• Work task:
What is needed here is a faithful repeat of every entry, with no character changed.

--- Information ---

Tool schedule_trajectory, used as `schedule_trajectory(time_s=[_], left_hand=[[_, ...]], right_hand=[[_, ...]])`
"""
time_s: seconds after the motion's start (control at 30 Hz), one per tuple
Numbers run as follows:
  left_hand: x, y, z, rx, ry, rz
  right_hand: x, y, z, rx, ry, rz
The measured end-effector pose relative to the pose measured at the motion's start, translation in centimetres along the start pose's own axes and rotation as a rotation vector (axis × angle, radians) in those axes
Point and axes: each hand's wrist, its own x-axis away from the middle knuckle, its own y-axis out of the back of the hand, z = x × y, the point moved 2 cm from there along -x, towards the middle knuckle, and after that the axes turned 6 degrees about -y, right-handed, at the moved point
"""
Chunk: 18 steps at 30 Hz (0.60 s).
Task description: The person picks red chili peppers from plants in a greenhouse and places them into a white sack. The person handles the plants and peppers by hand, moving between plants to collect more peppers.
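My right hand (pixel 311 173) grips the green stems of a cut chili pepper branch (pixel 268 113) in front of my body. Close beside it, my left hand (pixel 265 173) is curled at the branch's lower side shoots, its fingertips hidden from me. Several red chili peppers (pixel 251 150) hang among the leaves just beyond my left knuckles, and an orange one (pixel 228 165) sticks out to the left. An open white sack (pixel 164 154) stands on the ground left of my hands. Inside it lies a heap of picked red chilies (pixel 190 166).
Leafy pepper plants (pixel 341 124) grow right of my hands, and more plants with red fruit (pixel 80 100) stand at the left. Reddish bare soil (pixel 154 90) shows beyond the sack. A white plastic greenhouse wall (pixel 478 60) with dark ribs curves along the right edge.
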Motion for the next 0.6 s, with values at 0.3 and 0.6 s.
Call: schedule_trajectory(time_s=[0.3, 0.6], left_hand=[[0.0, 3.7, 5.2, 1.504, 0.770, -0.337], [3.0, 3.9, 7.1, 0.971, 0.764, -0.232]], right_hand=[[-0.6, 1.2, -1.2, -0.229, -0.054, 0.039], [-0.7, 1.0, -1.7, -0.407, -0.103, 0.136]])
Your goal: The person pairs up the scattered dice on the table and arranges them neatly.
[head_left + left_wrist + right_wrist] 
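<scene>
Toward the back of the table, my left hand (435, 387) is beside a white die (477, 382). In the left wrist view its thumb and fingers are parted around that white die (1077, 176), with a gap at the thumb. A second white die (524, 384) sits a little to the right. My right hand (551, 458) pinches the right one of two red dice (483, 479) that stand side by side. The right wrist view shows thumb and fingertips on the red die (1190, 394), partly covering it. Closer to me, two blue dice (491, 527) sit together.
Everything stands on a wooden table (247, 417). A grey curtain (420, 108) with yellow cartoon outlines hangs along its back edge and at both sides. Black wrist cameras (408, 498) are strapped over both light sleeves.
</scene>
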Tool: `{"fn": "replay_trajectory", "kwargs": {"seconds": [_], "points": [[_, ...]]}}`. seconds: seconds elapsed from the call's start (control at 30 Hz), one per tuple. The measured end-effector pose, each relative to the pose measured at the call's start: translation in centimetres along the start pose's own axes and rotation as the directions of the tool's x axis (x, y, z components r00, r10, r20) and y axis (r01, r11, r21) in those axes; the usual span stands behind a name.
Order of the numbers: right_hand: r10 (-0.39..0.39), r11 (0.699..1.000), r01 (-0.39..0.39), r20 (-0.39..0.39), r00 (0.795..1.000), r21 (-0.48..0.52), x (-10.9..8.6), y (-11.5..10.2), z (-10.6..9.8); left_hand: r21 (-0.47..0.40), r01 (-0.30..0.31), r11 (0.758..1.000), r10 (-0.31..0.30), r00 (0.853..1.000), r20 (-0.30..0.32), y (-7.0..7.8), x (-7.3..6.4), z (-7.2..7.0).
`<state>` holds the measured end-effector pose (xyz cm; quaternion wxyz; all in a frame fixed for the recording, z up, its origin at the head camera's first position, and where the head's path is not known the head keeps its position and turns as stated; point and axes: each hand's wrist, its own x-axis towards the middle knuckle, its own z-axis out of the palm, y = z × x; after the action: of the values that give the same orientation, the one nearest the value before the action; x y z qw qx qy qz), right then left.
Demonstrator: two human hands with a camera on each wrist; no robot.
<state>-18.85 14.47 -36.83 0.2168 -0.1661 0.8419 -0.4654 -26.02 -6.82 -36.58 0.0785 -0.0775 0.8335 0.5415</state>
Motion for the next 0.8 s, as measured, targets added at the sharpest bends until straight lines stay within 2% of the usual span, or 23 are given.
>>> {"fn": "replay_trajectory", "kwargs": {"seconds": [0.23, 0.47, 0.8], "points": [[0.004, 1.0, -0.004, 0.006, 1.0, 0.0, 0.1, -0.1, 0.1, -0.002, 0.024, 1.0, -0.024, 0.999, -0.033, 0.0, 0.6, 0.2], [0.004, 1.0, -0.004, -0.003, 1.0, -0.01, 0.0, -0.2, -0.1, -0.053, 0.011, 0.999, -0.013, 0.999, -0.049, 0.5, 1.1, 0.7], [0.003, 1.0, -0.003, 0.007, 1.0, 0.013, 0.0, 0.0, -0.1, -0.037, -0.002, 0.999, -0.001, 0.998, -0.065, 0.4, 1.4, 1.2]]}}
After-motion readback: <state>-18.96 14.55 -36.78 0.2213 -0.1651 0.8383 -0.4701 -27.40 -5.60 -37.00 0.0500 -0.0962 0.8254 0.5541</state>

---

• Answer space:
Tool schedule_trajectory, used as `schedule_trajectory(time_s=[_], left_hand=[[_, ...]], right_hand=[[_, ...]])`
"""
time_s: seconds after the motion's start (control at 30 Hz), one per tuple
Numbers run as follows:
  left_hand: x, y, z, rx, ry, rz
  right_hand: x, y, z, rx, ry, rz
The measured end-effector pose relative to the pose measured at the motion's start, translation in centimetres along the start pose's own axes and rotation as a rotation vector (axis × angle, radians) in those axes
Point and axes: each hand's wrist, its own x-axis away from the middle knuckle, its own y-axis out of the back of the hand, z = x × y, the point moved 2 cm from there along -x, towards the middle knuckle, and after that the axes turned 6 degrees about -y, right-handed, at the moved point
"""
Chunk: 18 steps at 30 Hz (0.60 s).
Task description: The person picks red chili peppers from plants in a greenhouse and places them into a white sack. The person handles the plants and peppers by hand, moving between plants to collect more peppers.
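My right hand (pixel 311 173) grips the green stems of a cut chili pepper branch (pixel 268 113) in front of my body. Close beside it, my left hand (pixel 265 173) is curled at the branch's lower side shoots, its fingertips hidden from me. Several red chili peppers (pixel 251 150) hang among the leaves just beyond my left knuckles, and an orange one (pixel 228 165) sticks out to the left. An open white sack (pixel 164 154) stands on the ground left of my hands. Inside it lies a heap of picked red chilies (pixel 190 166).
Leafy pepper plants (pixel 341 124) grow right of my hands, and more plants with red fruit (pixel 80 100) stand at the left. Reddish bare soil (pixel 154 90) shows beyond the sack. A white plastic greenhouse wall (pixel 478 60) with dark ribs curves along the right edge.
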Motion for the next 0.6 s, with values at 0.3 and 0.6 s.
Call: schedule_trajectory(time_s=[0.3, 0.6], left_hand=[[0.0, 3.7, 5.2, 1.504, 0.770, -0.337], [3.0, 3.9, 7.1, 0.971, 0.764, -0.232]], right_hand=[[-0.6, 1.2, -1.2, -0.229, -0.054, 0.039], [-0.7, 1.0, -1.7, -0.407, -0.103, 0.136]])
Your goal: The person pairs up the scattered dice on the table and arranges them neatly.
[head_left + left_wrist + right_wrist] 
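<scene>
Toward the back of the table, my left hand (435, 387) is beside a white die (477, 382). In the left wrist view its thumb and fingers are parted around that white die (1077, 176), with a gap at the thumb. A second white die (524, 384) sits a little to the right. My right hand (551, 458) pinches the right one of two red dice (483, 479) that stand side by side. The right wrist view shows thumb and fingertips on the red die (1190, 394), partly covering it. Closer to me, two blue dice (491, 527) sit together.
Everything stands on a wooden table (247, 417). A grey curtain (420, 108) with yellow cartoon outlines hangs along its back edge and at both sides. Black wrist cameras (408, 498) are strapped over both light sleeves.
</scene>
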Tool: `{"fn": "replay_trajectory", "kwargs": {"seconds": [_], "points": [[_, ...]]}}`. seconds: seconds elapsed from the call's start (control at 30 Hz), one per tuple. The measured end-effector pose, each relative to the pose measured at the call's start: translation in centimetres along the start pose's own axes and rotation as the directions of the tool's x axis (x, y, z components r00, r10, r20) and y axis (r01, r11, r21) in those axes; the usual span stands behind a name.
Order of the numbers: right_hand: r10 (-0.39..0.39), r11 (0.699..1.000), r01 (-0.39..0.39), r20 (-0.39..0.39), r00 (0.795..1.000), r21 (-0.48..0.52), x (-10.9..8.6), y (-11.5..10.2), z (-10.6..9.8); left_hand: r21 (-0.47..0.40), r01 (-0.30..0.31), r11 (0.758..1.000), r10 (-0.31..0.30), r00 (0.853..1.000), r20 (-0.30..0.32), y (-7.0..7.8), x (-7.3..6.4), z (-7.2..7.0).
`<state>` holds the measured end-effector pose (xyz cm; quaternion wxyz; all in a frame fixed for the recording, z up, its origin at the head camera's first position, and where the head's path is not known the head keeps its position and turns as stated; point and axes: each hand's wrist, its own x-axis towards the middle knuckle, its own z-axis out of the palm, y = z × x; after the action: of the values that give the same orientation, the one nearest the value before the action; x y z qw qx qy qz), right then left.
Demonstrator: two human hands with a camera on each wrist; no robot.
<state>-18.85 14.47 -36.83 0.2168 -0.1661 0.8419 -0.4654 -26.02 -6.82 -36.58 0.0785 -0.0775 0.8335 0.5415</state>
Motion for the next 0.8 s, as measured, targets added at the sharpest bends until straight lines stay within 2% of the usual span, or 23 are given.
>>> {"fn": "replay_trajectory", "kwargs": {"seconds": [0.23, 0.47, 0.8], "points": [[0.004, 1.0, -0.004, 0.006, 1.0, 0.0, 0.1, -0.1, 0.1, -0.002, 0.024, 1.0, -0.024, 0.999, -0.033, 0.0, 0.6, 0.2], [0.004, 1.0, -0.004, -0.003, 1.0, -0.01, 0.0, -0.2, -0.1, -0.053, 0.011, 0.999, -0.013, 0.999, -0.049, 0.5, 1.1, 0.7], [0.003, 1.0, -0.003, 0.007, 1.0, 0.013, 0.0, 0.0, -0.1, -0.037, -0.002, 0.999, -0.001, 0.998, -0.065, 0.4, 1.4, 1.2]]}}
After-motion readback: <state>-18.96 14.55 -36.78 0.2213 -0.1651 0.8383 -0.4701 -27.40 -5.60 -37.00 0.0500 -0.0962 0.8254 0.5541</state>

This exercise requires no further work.